Please ,kindly help me to extract the images as same in the source document.
source document:
Test2:FiguresAAA-test2.zip (942.1 KB)
Test3:FiguresAAA-test3.zip (182.1 KB)
expected output:
output Test2:Figures_2.zip (936.0 KB)
output Test3:Figures_3.zip (181.0 KB)
actual output:
Output Test2: output2.zip (435.2 KB)
Output Test3:output3.zip (151.9 KB)
Thanks & regards,
priyanga G
Thanks for your inquiry. Please use the following code example to get the desired output. Hope this helps you.
Document doc = new Document(MyDir + "FiguresAAA-test2.docx");
DocumentBuilder builder = new DocumentBuilder(doc);
int bookmark = 1;
int i = 1;
NodeCollection paragraphs = doc.getChildNodes(NodeType.PARAGRAPH, true);
for (Paragraph paragraph : (Iterable<Paragraph>) paragraphs)
{
if(paragraph.toString(SaveFormat.TEXT).trim().startsWith("Fig"))
{
Node PreviousPara = paragraph.getPreviousSibling();
while (PreviousPara != null
&& PreviousPara.getNodeType() == NodeType.PARAGRAPH
&& (((Paragraph)PreviousPara).getChildNodes(NodeType.SHAPE, true).getCount() > 0 ||
((Paragraph)PreviousPara).getChildNodes(NodeType.GROUP_SHAPE, true).getCount() > 0 ||
PreviousPara.toString(SaveFormat.TEXT).trim().length() == 0)
)
{
PreviousPara = PreviousPara.getPreviousSibling();
}
if(PreviousPara == null)
{
builder.moveToDocumentStart();
builder.insertParagraph();
builder.startBookmark("Bookmark" + bookmark);
}
else
{
Node node = ((Paragraph)PreviousPara).getParentNode().insertAfter(new Paragraph(doc), PreviousPara);
builder.moveTo(node);
//builder.moveToParagraph(paragraphs.indexOf((Paragraph)PreviousPara), -1);
builder.startBookmark("Bookmark" + bookmark);
}
builder.moveToParagraph(paragraphs.indexOf(paragraph), 0);
builder.endBookmark("Bookmark" + bookmark);
bookmark++;
}
}
for (Bookmark bm : doc.getRange().getBookmarks())
{
if(bm.getName().startsWith("Bookmark"))
{
ArrayList nodes = ExtractContents.extractContent(bm.getBookmarkStart(), bm.getBookmarkEnd(), true);
Document dstDoc = ExtractContents.generateDocument(doc, nodes);
dstDoc.getFirstSection().getPageSetup().setLeftMargin(doc.getFirstSection().getPageSetup().getLeftMargin() - 30);
dstDoc.getFirstSection().getPageSetup().setRightMargin(doc.getFirstSection().getPageSetup().getRightMargin() - 30);
dstDoc.save(MyDir + "output"+i+".docx");
i++;
}
}
Hi @tahir.manzoor,
It’s working fine for particular files.
It cannot be executed for the following two files.please ,kindly provide solution for the files using the previously shared code.

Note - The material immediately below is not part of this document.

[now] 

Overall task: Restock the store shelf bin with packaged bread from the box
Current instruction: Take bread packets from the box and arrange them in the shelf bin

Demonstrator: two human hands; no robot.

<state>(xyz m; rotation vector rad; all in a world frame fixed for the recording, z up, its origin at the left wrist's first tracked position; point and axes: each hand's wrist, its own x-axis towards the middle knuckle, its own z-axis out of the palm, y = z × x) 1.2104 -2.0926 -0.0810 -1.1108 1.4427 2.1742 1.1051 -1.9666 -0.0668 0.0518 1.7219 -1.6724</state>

Input _1: Manuscrit-ExperimentShearSlab-BUI-REVISED-[V2]-test.zip (1.4 MB)
expected output: shear_expected output.zip (1.5 MB)
Input_2: MSSP_gear_test.zip (901.0 KB)
expected output:
Output1.zip (821.4 KB)
Thanks and regards,
priyanga G
Thanks for your inquiry. Please note that the code example shared in this forum thread will not work for all your cases. First you need to list down all your use cases and then write the code accordingly. You need to use the same approach i.e. bookmark the content and extract them. You need to change the condition in while loop only.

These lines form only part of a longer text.